--- TASK PROMPT ---
Set the listing down again exactly, please, apart from its pictures.

--- AVAILABLE DATA ---
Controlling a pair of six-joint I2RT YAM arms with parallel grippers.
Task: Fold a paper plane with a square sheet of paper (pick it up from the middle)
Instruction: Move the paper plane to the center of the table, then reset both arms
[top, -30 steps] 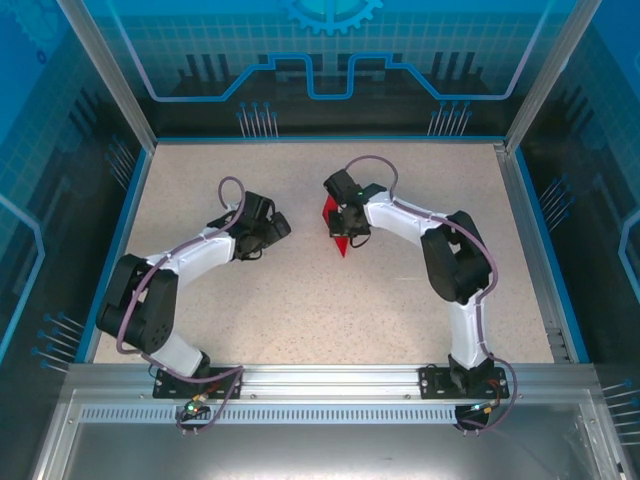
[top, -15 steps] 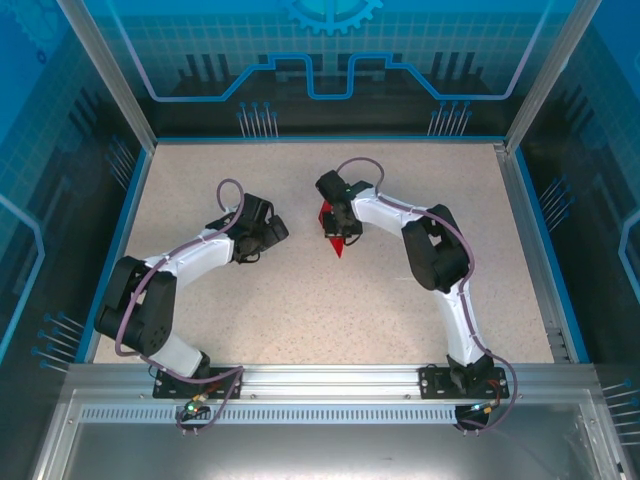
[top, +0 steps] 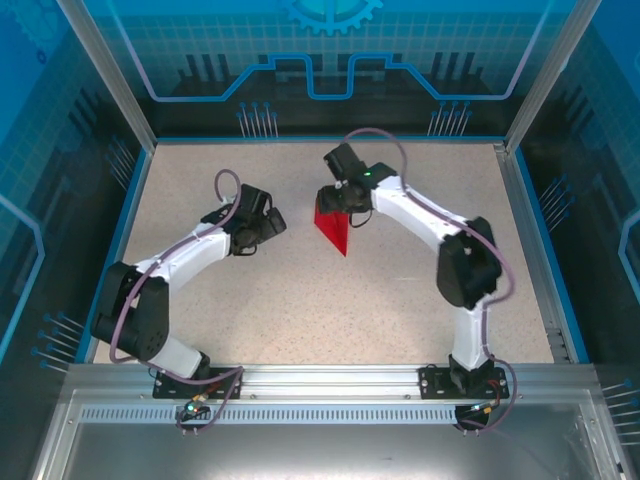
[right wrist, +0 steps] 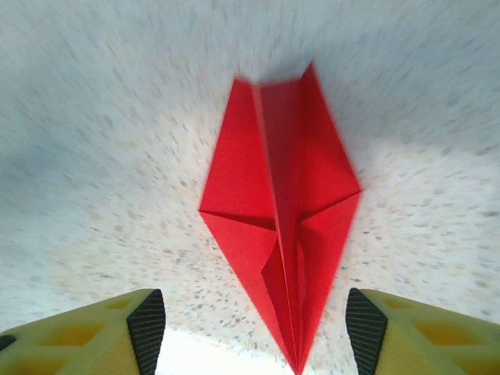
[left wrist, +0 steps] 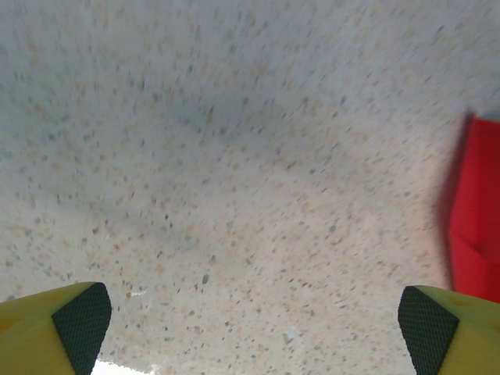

--- WRITTEN RESPONSE ---
Controlling a pair of six-joint I2RT YAM arms with parallel grippers.
Task: Fold a paper plane with a square sheet of paper (pick it up from the middle)
Instruction: Move the paper plane to the center of the table, then reset both arms
[top, -30 steps] 
[top, -15 steps] 
[top, +0 steps] 
[right wrist, +0 steps] 
[left wrist, +0 steps] 

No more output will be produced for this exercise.